The other prong of MAT is counseling, which is essential for long-term recovery.
The underlying causes of an addiction—stress, trauma, mental illness—must be addressed for a successful recovery. The addiction itself causes a range of problems in your life, including relationship, legal, financial, and physical and mental health problems. Effectively treating an addiction requires addressing and resolving these and other problems. And, since the brain changes related to addiction cause dysfunctional thought and behavior patterns, learning to think and behave in new, healthier ways is central to successful recovery.
A comprehensive drug and alcohol assessment will help addiction professionals place you in the treatment setting that’s best for you, based on your unique needs and issues.
How Long Does MAT Last?
The medications used in MAT can be taken as long as they’re needed. Some people will take the medication for a few months; others may take it for a few years. For some, medication will be an important part of recovery for the rest of their lives.
How long a person stays on medication depends on a number of factors, including personal preference, the severity of their addiction, and how well they’re able to cope with relapse triggers.
The counseling component of MAT should last at least 90 days, whether it’s through an inpatient or outpatient treatment program. Anything less than that, according to the National Institute on Drug Abuse, is of limited effectiveness. That’s because just as it takes time to develop an addiction and the dysfunctional thought and behavior patterns that come with it, it takes time to re-wire the brain and learn to think and behave in healthier ways. It takes time to develop healthy lifestyle changes that stick, and it takes time to undo the damage the addiction does to many areas of your life.
If Medication-Assisted Treatment is So Effective, Why Isn’t It More Widely Available?

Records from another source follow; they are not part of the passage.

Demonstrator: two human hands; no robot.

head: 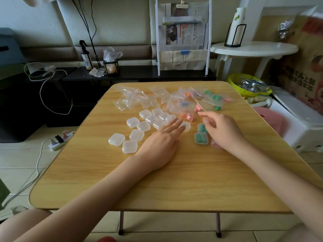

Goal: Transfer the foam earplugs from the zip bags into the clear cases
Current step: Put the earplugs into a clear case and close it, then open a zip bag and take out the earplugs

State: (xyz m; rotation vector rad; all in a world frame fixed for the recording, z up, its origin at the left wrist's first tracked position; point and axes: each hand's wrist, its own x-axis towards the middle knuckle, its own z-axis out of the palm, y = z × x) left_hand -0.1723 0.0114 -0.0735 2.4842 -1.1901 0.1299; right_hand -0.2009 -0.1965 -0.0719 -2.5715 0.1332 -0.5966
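The foam earplugs (187, 116), light and squashy in slippery zip bags (181, 109) just beyond the clear cases (150, 119) on the desk (174, 180), suit a gentle pinch; left hand (162, 142) flat, fingers straight, right hand (222, 128) apparently pinching nothing.

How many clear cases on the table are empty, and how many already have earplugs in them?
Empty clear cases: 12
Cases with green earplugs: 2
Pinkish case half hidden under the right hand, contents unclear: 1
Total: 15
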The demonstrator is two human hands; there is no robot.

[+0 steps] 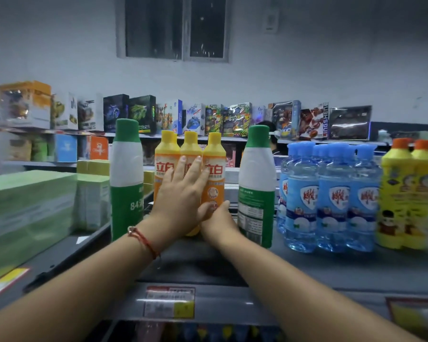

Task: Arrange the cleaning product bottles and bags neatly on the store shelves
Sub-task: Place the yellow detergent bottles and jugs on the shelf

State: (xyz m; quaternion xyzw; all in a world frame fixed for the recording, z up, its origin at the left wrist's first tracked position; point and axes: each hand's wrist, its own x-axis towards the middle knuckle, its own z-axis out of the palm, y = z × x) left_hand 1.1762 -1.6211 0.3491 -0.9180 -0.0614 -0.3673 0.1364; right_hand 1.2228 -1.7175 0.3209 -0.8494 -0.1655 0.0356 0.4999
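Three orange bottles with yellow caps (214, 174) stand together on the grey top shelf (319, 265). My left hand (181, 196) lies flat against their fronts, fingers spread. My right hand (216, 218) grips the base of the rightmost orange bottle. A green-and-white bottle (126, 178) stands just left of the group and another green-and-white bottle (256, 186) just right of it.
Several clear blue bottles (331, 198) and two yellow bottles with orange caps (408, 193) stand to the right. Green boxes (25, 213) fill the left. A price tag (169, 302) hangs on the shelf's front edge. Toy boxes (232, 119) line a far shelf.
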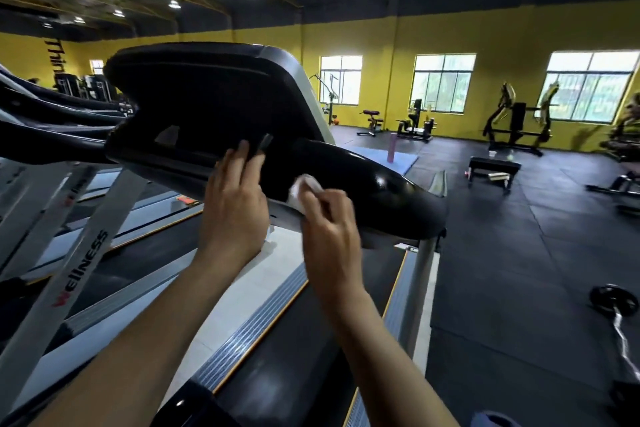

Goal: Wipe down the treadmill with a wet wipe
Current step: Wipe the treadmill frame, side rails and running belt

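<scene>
Black glossy plastic treadmill console [207,107]: large, tilted, screen dark, edged on its right side by a grey band. It sits on grey metal uprights, the left one [74,263] printed with "Wellness" in black and red.

Black rounded glossy handrail arm [374,191]: runs from the console's lower right corner down to the right and ends over a grey post [420,274].

Left hand [235,204]: raised against the lower edge of the console, back of the hand toward the viewer. Fingers straight and held close together, fingertips resting on the black surface; nothing held.

Right hand [329,232]: just beside the left hand, on the handrail arm where it meets the console. Fingers curled and bunched over the wipe, pressing it to the arm.

White crumpled wet wipe [304,189]: held under the right hand's fingers, lying on the top of the handrail arm; its upper part shows above the knuckles.

Treadmill deck: black running belt [287,357] between ribbed grey side rails [249,329] with orange trim, below both forearms.

Further treadmills [52,107]: black, in a row to the left.

Room: yellow painted walls [384,55], three bright windows, dark ceiling with hanging lamps, black rubber tile floor [519,253].

On the floor, well apart from the treadmill: low black flat bench [493,168], black and yellow weight machines [516,121] by the windows, blue mat [388,158] with a pink upright roller [391,148], barbell with a black plate [613,305] at the right.
</scene>
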Demonstrator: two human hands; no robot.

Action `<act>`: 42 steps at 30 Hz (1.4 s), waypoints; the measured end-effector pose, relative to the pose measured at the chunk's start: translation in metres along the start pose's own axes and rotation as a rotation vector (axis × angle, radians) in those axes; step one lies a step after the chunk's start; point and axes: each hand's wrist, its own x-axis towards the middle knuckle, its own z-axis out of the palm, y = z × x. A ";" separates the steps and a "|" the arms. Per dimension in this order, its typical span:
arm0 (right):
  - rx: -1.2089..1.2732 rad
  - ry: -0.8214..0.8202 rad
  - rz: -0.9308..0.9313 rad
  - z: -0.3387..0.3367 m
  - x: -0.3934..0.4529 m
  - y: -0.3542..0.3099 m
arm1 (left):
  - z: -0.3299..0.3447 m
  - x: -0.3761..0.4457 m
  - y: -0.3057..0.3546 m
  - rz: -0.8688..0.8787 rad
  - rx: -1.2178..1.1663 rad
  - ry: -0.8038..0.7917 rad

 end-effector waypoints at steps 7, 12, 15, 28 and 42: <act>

Despite research showing its effectiveness, medication-assisted treatment isn’t as widely available as it should be. There are far more people who need it than there are programs that offer it. Less than half of all private treatment programs offer MAT, according to Pew Charitable Trusts, and only 23 percent of publicly funded treatment programs utilize it.
Many high-quality treatment programs offer MAT, but for some people—particularly those who live in sparsely populated areas—travel is necessary to receive MAT.
In a study published in the journal Evaluation and Program Planning, administrators of treatment programs cite a number of reasons why the medication-assisted treatment isn’t more widely available:
- The prevalent misconception among the general population and some medical providers that MAT simply replaces one addiction for another
- A lack of medical personnel on staff who are authorized to administer MAT
- A lack of access to medical personnel who are trained to deliver MAT
- Barriers to funding for MAT
- Cultural barriers, including staff and clients who are reluctant to rely on medications to treat an addiction
These barriers are increasingly being addressed by government and healthcare agencies, and it’s expected that MAT will be more widely available in the coming years.
Is MAT Right for You?
Multiple pathways to addiction recovery include medication-assisted treatment. While it’s not the only effective pathway, it’s one that shows a great deal of promise for long-term recovery, particularly from an opioid addiction.
Whether MAT is right for you depends on your personal preferences, your ability to access MAT, and the recommendations of your treatment team. MAT helps numerous people live drug and alcohol free more easily while they develop the essential skills they need to sustain the recovery on their own, without medication. For many, MAT is the primary factor in successful recovery. MAT works to restore function and joy to people’s lives, and it can work for you, too.